The second most important issue in the last presidential election – right after the economy, and ahead of the novel coronavirus outbreak, according to an August 2020 Pew Research Center survey – was healthcare. Key components of healthcare for Americans are prescription drug coverage, insurance costs and drug co-pay amounts.

According to the Center for Disease Control, nearly 70 percent of Americans aged 40 through 79 take at least one prescription drug daily; more than 22 percent take five or more drugs on a daily basis. Pharmacy costs are top-of-mind for both employers and employees, one reason that many employers have turned to pharmacy benefit managers.

Pharmacy benefit managers (PBMs) are third-party administrators retained by health plans, including commercial plans, self-insured employer plans, Medicare Part D plans, and government employee health insurance plans. The first PBM was created in 1968 by Pharmaceutical Card System Inc. (which became AdvancePCS) as a benefit card, but the shift to what PBMs do today – negotiate prices with pharmaceutical firms – happened in the 1970s.

Although healthcare industry analysts say PBMs are a necessary force – “If you didn’t have an entity called a PBM, you would want to create one,” according to Professor Geoffrey Joyce at the USC School of Pharmacy – they have come under scrutiny over the past 20 years. The Wall Street Journal noted in 2002 that PBMs had “quietly moved” into promoting expensive branded drugs. A bigger shift happened in 2007, when CVS bought Caremark, a PBM, and the concept of the “formulary” (what drugs are covered by an insurer, in what order of preference, and at what price) was developed.

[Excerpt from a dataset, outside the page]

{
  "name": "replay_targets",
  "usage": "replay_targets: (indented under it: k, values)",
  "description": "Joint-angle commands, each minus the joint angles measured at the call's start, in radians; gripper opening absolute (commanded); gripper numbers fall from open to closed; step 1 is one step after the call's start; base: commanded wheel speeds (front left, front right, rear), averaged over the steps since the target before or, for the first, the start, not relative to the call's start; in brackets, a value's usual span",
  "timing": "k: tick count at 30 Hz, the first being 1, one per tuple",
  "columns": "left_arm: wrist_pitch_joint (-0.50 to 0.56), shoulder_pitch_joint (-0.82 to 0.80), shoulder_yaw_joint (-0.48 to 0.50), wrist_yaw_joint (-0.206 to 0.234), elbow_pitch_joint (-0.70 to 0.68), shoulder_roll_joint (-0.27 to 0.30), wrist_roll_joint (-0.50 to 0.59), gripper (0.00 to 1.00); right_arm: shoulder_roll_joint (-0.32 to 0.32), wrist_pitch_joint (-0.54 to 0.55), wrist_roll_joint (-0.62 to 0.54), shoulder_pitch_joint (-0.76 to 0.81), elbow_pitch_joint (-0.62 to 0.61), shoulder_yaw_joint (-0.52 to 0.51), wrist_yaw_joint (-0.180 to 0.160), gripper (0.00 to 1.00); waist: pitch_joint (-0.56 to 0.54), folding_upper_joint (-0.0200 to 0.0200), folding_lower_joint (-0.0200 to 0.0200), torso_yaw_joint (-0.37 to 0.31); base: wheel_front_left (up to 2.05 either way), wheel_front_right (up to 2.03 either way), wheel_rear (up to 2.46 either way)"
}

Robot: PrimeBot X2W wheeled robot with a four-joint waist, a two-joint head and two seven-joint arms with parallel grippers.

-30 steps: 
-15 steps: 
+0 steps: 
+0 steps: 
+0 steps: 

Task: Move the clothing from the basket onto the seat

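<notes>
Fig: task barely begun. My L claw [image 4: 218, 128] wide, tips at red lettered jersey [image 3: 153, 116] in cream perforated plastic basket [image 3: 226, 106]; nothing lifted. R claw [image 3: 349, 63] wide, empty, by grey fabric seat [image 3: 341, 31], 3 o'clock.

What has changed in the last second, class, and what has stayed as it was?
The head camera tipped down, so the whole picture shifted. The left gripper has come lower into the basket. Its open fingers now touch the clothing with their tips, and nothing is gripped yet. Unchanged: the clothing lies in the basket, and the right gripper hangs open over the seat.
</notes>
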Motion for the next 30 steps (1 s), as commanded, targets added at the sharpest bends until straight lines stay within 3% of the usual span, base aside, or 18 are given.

Today, PBMs wield a great deal of power in the marketplace. PBMs are also, practically speaking, a small group. Although there are 30 PBMs operating in the United States, the three largest PBMs (CVS Health, Express Scripts, and UnitedHealth Group’s OptumRx) hold more than three-fourths of the market.

A brief history

of PBMs in the

Medicaid market

Because they exist at the layer of the drug supply chain between drug companies and insurers, and again between insurers and pharmacies, PBMs have been able to grab money by reimbursing pharmacies a lower amount than pharmacies typically pay to stock prescription drugs. When this happens, pharmacies swallow the uncovered cost – a cost that, over time, can add up, putting independent local pharmacies out of business.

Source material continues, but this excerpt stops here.